▶ _What you should do_
Write out, please, the lines from the beginning of the material to the line with "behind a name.", including both ends and nothing else.

───

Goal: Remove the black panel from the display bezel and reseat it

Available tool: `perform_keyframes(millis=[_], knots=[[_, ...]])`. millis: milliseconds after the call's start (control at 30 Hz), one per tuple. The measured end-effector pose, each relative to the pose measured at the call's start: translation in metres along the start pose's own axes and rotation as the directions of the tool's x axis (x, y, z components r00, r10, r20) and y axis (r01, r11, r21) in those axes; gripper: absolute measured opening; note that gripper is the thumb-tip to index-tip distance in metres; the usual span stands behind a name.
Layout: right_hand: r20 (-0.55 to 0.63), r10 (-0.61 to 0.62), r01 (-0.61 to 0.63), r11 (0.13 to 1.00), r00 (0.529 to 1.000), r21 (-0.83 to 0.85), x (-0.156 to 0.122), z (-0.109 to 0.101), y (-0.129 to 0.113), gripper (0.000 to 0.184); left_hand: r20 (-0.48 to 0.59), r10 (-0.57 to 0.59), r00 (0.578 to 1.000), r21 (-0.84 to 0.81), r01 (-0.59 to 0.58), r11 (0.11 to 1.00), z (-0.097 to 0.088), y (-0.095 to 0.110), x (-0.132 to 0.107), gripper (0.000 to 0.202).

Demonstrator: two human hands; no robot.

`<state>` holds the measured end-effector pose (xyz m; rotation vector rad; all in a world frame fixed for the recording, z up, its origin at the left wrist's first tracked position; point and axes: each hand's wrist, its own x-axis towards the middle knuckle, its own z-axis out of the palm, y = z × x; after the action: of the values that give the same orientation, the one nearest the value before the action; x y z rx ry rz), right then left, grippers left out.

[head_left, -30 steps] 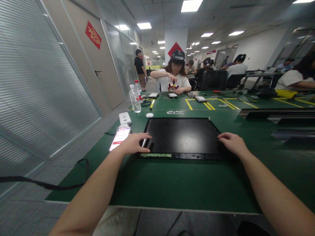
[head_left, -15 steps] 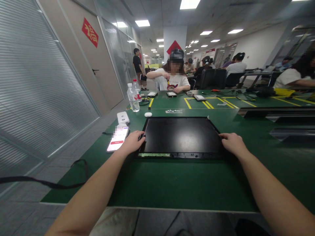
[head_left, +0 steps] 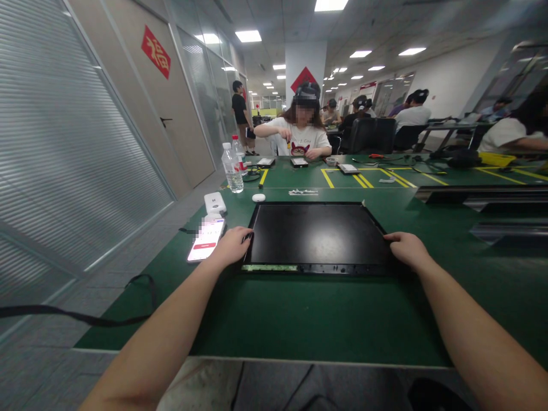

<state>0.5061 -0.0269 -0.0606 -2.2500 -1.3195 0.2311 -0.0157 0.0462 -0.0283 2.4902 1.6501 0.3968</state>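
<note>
A black display panel (head_left: 317, 234) lies screen up on the green table (head_left: 317, 319). A green circuit strip (head_left: 269, 268) shows along the left part of its near edge. My left hand (head_left: 232, 245) grips the panel's left edge, fingers closed on the frame. At the opposite edge my right hand (head_left: 406, 249) is closed on the frame too, its thumb and forefinger near the rim. The undersides of both grips are hidden. Beside my left hand lies a lit phone (head_left: 206, 240).
Behind the phone sit a white box-shaped device (head_left: 214, 202) and a small white case (head_left: 258, 197). Two water bottles (head_left: 232, 170) stand farther back. Long dark metal strips (head_left: 471, 194) lie to the right. Across the table a person (head_left: 305, 134) works on a small device.
Both hands keep their hold on the display panel, which stays in nearly the same place. The view has shifted very slightly.
</note>
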Motion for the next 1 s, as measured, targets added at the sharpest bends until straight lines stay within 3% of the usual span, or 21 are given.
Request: perform_keyframes(millis=[433, 800, 1000], knots=[[0.070, 0.062, -0.074, 0.981, 0.996, 0.177, 0.0007, -0.0042, 0.0005, 0.041, -0.001, -0.003, 1.000, -0.002, 0.003, 1.000, -0.0026, 0.0033, -0.0015, 0.052], [0.052, 0.057, -0.063, 0.989, 0.997, 0.135, 0.0002, -0.0054, -0.0022, 0.038, -0.028, -0.078, 0.997, -0.034, 0.077, 0.996, 0.0004, 0.0019, -0.0017, 0.055], [0.045, 0.050, -0.054, 0.995, 0.998, 0.084, -0.0008, -0.0053, -0.0059, 0.028, -0.028, -0.121, 0.992, -0.083, 0.119, 0.989, 0.0034, -0.0021, 0.0012, 0.038]])
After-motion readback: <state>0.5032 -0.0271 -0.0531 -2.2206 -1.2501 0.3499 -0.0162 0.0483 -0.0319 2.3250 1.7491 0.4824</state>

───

▶ _Written reply_
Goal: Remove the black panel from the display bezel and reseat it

Available tool: `perform_keyframes(millis=[_], knots=[[_, ...]])`. millis: milliseconds after the call's start (control at 30 Hz), one per tuple. The measured end-effector pose, each relative to the pose measured at the call's start: translation in metres along the start pose's own axes and rotation as the directions of the tool's x axis (x, y, z components r00, r10, r20) and y axis (r01, r11, r21) in those axes; gripper: absolute measured opening; note that gripper is the thumb-tip to index-tip distance in metres; the usual span stands behind a name.

No more is needed to finish this exercise.